Task to complete: Every line of the data must appear again in the answer, exactly as written.

Data below:
===============
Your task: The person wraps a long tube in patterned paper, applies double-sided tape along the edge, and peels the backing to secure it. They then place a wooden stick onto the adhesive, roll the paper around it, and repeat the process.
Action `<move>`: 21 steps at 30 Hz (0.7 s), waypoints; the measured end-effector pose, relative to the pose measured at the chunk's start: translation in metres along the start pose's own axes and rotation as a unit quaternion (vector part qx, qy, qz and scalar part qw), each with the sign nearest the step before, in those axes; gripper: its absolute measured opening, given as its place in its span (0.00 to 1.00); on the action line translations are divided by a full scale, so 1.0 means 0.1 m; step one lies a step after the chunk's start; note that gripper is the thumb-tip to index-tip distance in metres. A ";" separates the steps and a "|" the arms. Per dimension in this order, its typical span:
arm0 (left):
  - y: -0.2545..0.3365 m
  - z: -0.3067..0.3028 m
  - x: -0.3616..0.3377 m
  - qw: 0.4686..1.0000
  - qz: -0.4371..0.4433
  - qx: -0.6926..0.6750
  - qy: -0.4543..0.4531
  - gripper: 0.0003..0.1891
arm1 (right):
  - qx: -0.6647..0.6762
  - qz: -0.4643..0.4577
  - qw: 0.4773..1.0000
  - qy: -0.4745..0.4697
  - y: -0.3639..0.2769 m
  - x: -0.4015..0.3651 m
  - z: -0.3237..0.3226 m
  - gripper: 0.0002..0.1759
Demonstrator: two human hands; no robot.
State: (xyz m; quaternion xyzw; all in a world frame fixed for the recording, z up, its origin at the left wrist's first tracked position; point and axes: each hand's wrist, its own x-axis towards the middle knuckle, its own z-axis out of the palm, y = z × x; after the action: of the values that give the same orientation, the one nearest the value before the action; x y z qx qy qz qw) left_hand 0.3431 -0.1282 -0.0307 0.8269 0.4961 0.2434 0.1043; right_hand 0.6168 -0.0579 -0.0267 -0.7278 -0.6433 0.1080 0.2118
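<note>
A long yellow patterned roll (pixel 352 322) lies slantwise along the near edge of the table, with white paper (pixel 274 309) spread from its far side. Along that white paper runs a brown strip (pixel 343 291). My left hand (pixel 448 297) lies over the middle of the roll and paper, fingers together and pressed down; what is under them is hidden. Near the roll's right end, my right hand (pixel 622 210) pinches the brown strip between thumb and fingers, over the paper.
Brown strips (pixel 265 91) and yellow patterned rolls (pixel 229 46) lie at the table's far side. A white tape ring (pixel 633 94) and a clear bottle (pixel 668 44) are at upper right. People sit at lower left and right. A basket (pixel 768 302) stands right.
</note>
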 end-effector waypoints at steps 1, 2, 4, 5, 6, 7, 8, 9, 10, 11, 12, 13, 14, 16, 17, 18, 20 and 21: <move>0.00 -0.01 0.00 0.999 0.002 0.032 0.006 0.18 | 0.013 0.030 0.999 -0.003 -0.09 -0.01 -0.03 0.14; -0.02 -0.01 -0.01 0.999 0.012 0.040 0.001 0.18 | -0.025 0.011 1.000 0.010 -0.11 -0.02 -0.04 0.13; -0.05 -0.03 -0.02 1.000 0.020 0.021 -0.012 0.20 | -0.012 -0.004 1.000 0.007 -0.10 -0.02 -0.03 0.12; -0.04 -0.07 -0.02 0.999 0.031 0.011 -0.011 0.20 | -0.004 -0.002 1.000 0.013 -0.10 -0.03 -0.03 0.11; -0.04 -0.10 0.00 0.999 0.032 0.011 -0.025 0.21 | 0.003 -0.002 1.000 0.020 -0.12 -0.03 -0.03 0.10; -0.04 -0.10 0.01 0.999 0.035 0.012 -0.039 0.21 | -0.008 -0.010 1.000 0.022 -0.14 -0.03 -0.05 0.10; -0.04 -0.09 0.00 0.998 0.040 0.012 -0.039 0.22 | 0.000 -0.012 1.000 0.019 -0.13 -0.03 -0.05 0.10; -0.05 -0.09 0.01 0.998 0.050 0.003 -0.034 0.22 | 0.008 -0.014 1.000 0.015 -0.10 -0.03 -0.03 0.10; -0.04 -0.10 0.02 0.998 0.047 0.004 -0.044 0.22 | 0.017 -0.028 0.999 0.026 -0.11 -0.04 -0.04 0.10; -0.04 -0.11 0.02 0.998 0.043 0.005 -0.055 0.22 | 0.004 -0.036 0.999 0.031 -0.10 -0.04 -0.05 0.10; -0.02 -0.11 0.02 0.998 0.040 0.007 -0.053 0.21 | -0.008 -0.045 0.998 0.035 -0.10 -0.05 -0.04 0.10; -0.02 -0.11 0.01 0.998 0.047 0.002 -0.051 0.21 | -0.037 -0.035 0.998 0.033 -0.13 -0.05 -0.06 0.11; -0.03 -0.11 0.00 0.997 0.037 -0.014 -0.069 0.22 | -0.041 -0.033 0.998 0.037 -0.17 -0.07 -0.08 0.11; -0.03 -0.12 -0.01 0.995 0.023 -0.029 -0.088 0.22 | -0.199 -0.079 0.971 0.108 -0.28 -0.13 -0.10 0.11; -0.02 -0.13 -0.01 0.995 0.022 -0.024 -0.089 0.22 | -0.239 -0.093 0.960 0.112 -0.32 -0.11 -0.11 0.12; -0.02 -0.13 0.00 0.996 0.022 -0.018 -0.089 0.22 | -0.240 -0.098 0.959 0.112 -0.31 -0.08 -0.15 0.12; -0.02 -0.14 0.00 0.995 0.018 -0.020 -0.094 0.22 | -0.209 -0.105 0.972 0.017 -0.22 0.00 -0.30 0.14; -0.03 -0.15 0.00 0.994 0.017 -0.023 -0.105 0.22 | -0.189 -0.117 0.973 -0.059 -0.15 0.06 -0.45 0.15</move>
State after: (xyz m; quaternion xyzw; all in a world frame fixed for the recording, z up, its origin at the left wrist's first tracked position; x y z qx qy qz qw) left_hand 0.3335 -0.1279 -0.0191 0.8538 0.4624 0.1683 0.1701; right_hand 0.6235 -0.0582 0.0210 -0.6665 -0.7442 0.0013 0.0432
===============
Result below:
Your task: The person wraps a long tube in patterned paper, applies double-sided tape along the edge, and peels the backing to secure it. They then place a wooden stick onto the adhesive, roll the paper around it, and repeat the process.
Action `<move>`: 21 steps at 30 Hz (0.7 s), waypoints; the measured end-effector pose, relative to the pose measured at the chunk's start: translation in metres along the start pose's own axes and rotation as a unit quaternion (vector part qx, qy, qz and scalar part qw), each with the sign nearest the step before, in those axes; gripper: its absolute measured opening, given as its place in its span (0.00 to 1.00); on the action line translations are divided by a full scale, so 1.0 means 0.1 m; step one lies a step after the chunk's start; note that gripper is the thumb-tip to index-tip distance in metres. A ";" separates the steps and a "|" the arms. Per dimension in this order, its typical span:
arm0 (left):
  - y: -0.2545..0.3365 m
  - z: -0.3067..0.3028 m
  - x: -0.3616..0.3377 m
  - qw: 0.4686..1.0000
  - qz: -0.4371..0.4433
  - qx: -0.6926..0.6750
  - qy: -0.4543..0.4531
  - gripper: 0.0003..0.1891
arm1 (right):
  - qx: -0.6647..0.6762
  - qz: -0.4643..0.4577
  - qw: 0.4773..1.0000
  - qy: -0.4745..0.4697
  - y: -0.3639..0.2769 m
  - x: -0.4015..0.3651 m
  - z: -0.3237..0.3226 m
  - gripper: 0.0002..0.1759
Demonstrator: two human hands; no robot.
State: (xyz m; quaternion xyzw; all in a world frame fixed for the recording, z up, its origin at the left wrist's first tracked position; point and axes: each hand's wrist, its own x-axis towards the middle knuckle, its own z-axis out of the palm, y = z × x; after the action: of the values that give the same orientation, the one nearest the value before the action; x y z qx qy qz qw) left_hand 0.3431 -0.1282 -0.0307 0.8269 0.4961 0.2434 0.1043; right_hand 0.6168 -0.0579 -0.0267 -0.7278 -0.6433 0.1080 0.2118
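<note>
A long yellow patterned roll (pixel 352 322) lies slantwise along the near edge of the table, with white paper (pixel 274 309) spread from its far side. Along that white paper runs a brown strip (pixel 343 291). My left hand (pixel 448 297) lies over the middle of the roll and paper, fingers together and pressed down; what is under them is hidden. Near the roll's right end, my right hand (pixel 622 210) pinches the brown strip between thumb and fingers, over the paper.
Brown strips (pixel 265 91) and yellow patterned rolls (pixel 229 46) lie at the table's far side. A white tape ring (pixel 633 94) and a clear bottle (pixel 668 44) are at upper right. People sit at lower left and right. A basket (pixel 768 302) stands right.
</note>
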 end-effector waypoints at steps 1, 2, 4, 5, 6, 7, 8, 9, 10, 11, 12, 13, 14, 16, 17, 18, 20 and 21: <move>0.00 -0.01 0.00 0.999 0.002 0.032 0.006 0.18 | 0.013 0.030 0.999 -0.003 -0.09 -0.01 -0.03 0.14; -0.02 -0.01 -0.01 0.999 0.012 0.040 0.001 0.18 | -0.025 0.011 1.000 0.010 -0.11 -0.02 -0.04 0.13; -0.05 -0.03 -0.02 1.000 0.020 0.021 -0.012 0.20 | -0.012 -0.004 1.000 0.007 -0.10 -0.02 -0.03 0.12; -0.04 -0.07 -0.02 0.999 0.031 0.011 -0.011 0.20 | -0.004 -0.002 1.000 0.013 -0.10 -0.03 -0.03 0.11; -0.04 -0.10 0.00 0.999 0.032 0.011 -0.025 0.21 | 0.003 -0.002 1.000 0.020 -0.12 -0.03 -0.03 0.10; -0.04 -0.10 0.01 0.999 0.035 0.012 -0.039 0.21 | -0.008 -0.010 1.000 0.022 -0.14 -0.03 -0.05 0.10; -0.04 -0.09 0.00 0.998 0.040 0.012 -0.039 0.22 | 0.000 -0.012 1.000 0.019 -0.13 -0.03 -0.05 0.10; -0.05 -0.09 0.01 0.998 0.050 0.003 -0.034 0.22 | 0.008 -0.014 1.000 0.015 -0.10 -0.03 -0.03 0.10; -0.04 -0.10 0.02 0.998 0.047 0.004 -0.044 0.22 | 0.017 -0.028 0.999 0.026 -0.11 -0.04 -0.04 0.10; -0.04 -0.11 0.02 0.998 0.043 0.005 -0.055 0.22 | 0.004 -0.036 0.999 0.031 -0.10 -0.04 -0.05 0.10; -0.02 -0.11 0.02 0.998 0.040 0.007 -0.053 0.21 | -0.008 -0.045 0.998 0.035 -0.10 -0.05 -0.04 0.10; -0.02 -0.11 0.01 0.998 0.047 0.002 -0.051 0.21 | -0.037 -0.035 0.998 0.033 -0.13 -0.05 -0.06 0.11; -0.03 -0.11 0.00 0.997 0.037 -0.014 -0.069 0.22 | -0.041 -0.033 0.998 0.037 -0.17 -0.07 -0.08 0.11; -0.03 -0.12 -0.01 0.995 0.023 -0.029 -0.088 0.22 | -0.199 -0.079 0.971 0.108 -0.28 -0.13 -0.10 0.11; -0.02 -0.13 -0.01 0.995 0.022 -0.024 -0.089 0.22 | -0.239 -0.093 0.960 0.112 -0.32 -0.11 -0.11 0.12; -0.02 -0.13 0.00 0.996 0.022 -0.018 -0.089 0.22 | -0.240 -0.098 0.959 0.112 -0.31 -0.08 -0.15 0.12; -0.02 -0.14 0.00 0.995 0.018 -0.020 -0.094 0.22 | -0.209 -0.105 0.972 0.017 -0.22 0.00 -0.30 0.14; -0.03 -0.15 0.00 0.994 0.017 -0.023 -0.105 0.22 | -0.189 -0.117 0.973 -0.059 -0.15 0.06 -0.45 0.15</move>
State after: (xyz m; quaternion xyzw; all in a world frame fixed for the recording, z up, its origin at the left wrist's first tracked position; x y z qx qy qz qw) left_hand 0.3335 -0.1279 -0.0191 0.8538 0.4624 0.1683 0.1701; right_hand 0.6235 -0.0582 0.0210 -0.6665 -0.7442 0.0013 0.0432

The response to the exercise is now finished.